Instructions for the task
Please copy all of the data that follows exactly, leaving any pictures out.

:: Data shown

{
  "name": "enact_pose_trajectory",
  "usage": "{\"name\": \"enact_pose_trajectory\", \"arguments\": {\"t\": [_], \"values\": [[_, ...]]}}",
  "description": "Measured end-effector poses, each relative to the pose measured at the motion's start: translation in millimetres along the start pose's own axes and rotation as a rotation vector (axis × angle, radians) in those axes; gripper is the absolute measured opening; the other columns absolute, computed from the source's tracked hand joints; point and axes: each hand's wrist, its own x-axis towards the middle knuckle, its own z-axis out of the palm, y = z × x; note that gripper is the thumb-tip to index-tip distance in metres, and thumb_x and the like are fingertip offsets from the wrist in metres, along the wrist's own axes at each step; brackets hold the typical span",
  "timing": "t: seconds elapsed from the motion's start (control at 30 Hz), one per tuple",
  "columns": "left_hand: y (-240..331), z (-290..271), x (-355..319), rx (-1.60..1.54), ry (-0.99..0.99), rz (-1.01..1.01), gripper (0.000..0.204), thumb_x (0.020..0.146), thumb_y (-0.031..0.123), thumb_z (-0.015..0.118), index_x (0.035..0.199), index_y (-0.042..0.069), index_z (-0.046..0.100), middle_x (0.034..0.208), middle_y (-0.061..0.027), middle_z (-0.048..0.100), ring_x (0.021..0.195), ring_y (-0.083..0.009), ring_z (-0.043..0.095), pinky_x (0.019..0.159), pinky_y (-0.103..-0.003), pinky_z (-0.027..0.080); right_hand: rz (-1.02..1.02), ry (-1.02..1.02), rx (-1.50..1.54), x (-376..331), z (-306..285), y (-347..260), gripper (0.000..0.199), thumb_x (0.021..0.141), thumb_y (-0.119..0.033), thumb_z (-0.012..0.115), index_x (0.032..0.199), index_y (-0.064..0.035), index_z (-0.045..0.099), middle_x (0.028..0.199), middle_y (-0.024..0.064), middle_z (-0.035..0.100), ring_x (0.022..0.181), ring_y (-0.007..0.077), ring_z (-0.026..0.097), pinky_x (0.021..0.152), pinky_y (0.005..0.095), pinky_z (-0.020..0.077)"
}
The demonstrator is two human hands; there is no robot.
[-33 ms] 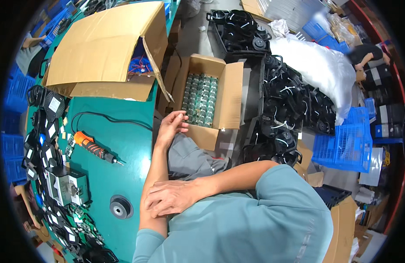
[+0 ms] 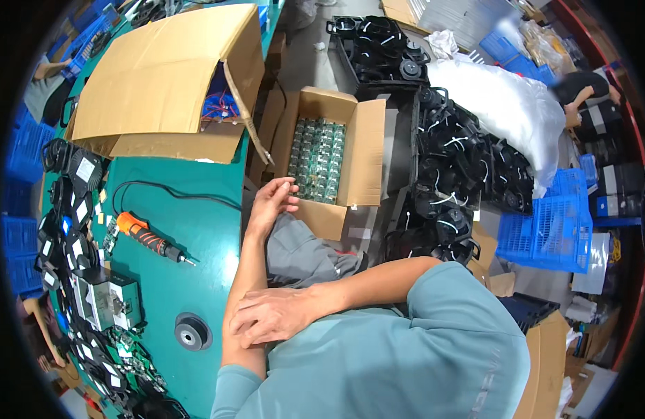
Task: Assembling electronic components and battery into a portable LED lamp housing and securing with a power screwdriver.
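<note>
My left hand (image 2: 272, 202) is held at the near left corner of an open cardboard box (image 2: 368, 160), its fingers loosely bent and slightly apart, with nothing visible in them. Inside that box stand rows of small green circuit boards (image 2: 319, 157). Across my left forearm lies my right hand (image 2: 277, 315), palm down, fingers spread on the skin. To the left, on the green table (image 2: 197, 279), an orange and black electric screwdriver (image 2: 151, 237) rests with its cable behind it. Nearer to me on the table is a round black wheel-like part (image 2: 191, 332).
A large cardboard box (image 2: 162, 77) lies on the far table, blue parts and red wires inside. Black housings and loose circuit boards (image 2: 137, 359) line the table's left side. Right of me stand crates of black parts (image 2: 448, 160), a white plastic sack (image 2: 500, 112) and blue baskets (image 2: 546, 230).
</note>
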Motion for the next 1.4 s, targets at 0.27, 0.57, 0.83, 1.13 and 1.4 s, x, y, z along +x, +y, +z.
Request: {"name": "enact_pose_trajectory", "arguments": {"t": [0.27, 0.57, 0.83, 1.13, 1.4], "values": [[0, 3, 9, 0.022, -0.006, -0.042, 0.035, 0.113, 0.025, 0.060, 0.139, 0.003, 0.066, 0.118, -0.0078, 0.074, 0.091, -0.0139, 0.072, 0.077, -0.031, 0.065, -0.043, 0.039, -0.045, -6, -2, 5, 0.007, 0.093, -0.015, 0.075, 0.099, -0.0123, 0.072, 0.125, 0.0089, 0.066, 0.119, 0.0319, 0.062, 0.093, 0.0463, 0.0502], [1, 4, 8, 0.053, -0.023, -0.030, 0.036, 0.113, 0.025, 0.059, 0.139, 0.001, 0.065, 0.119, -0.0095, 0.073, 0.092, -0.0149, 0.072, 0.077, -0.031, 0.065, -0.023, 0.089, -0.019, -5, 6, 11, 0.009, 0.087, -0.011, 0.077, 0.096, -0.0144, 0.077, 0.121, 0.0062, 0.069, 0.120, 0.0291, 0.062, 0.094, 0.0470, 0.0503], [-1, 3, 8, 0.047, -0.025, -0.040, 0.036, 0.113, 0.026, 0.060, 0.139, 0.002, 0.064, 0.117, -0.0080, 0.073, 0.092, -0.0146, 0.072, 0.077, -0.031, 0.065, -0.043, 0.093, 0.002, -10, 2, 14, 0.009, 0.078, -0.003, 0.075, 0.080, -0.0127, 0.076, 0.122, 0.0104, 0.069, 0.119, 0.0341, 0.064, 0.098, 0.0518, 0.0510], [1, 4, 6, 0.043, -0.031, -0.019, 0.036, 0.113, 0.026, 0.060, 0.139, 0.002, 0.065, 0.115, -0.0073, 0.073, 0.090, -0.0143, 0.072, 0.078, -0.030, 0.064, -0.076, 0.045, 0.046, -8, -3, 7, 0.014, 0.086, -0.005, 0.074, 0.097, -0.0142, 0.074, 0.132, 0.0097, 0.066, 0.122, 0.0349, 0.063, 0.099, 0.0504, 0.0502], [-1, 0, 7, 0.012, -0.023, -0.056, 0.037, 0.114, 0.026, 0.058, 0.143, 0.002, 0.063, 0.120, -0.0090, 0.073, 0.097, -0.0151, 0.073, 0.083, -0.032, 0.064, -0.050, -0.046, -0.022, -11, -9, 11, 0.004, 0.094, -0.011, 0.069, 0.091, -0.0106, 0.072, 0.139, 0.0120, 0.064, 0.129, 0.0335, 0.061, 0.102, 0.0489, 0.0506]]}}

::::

Exercise response
{
  "name": "enact_pose_trajectory",
  "usage": "{\"name\": \"enact_pose_trajectory\", \"arguments\": {\"t\": [_], \"values\": [[_, ...]]}}",
  "description": "Measured end-effector poses, each relative to the pose measured at the motion's start: translation in millimetres along the start pose's own axes and rotation as a rotation vector (axis × angle, radians) in those axes; gripper is the absolute measured opening; the other columns absolute, computed from the source's tracked hand joints; point and axes: each hand's wrist, its own x-axis towards the middle knuckle, its own z-axis out of the palm, y = z × x; note that gripper is the thumb-tip to index-tip distance in metres, and thumb_x and the like are fingertip offsets from the wrist in metres, along the wrist's own axes at each step; brackets hold the typical span",
  "timing": "t: seconds elapsed from the motion's start (control at 30 Hz), one per tuple",
  "columns": "left_hand: y (-240..331), z (-290..271), x (-355..319), rx (-1.60..1.54), ry (-0.99..0.99), rz (-1.01..1.01), gripper (0.000..0.204), thumb_x (0.020..0.146), thumb_y (-0.031..0.123), thumb_z (-0.015..0.118), index_x (0.035..0.199), index_y (-0.042..0.069), index_z (-0.046..0.100), middle_x (0.034..0.208), middle_y (-0.061..0.027), middle_z (-0.048..0.100), ring_x (0.021..0.195), ring_y (-0.083..0.009), ring_z (-0.043..0.095), pinky_x (0.019..0.159), pinky_y (-0.103..-0.003), pinky_z (-0.027..0.080); right_hand: rz (-1.02..1.02), ry (-1.02..1.02), rx (-1.50..1.54), x (-376..331), z (-306..285), y (-347..260), gripper (0.000..0.199), thumb_x (0.021..0.141), thumb_y (-0.119..0.033), thumb_z (-0.012..0.115), index_x (0.032..0.199), index_y (-0.064..0.035), index_z (-0.045..0.099), middle_x (0.028..0.199), middle_y (-0.024..0.064), middle_z (-0.035..0.100), ring_x (0.022..0.181), ring_y (-0.007..0.077), ring_z (-0.026..0.097), pinky_x (0.021..0.152), pinky_y (0.005..0.095), pinky_z (-0.020..0.077)"
}
The demonstrator is two human hands; there is no robot.
[-33 ms] 
[+0 ms] 
Task: Assembling electronic components and battery into a portable LED lamp housing and securing with a power screwdriver.
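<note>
My left hand (image 2: 272, 202) is held at the near left corner of an open cardboard box (image 2: 368, 160), its fingers loosely bent and slightly apart, with nothing visible in them. Inside that box stand rows of small green circuit boards (image 2: 319, 157). Across my left forearm lies my right hand (image 2: 277, 315), palm down, fingers spread on the skin. To the left, on the green table (image 2: 197, 279), an orange and black electric screwdriver (image 2: 151, 237) rests with its cable behind it. Nearer to me on the table is a round black wheel-like part (image 2: 191, 332).
A large cardboard box (image 2: 162, 77) lies on the far table, blue parts and red wires inside. Black housings and loose circuit boards (image 2: 137, 359) line the table's left side. Right of me stand crates of black parts (image 2: 448, 160), a white plastic sack (image 2: 500, 112) and blue baskets (image 2: 546, 230).
</note>
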Motion for the next 1.4 s, targets at 0.27, 0.57, 0.83, 1.13 and 1.4 s, x, y, z along +x, +y, +z.
Request: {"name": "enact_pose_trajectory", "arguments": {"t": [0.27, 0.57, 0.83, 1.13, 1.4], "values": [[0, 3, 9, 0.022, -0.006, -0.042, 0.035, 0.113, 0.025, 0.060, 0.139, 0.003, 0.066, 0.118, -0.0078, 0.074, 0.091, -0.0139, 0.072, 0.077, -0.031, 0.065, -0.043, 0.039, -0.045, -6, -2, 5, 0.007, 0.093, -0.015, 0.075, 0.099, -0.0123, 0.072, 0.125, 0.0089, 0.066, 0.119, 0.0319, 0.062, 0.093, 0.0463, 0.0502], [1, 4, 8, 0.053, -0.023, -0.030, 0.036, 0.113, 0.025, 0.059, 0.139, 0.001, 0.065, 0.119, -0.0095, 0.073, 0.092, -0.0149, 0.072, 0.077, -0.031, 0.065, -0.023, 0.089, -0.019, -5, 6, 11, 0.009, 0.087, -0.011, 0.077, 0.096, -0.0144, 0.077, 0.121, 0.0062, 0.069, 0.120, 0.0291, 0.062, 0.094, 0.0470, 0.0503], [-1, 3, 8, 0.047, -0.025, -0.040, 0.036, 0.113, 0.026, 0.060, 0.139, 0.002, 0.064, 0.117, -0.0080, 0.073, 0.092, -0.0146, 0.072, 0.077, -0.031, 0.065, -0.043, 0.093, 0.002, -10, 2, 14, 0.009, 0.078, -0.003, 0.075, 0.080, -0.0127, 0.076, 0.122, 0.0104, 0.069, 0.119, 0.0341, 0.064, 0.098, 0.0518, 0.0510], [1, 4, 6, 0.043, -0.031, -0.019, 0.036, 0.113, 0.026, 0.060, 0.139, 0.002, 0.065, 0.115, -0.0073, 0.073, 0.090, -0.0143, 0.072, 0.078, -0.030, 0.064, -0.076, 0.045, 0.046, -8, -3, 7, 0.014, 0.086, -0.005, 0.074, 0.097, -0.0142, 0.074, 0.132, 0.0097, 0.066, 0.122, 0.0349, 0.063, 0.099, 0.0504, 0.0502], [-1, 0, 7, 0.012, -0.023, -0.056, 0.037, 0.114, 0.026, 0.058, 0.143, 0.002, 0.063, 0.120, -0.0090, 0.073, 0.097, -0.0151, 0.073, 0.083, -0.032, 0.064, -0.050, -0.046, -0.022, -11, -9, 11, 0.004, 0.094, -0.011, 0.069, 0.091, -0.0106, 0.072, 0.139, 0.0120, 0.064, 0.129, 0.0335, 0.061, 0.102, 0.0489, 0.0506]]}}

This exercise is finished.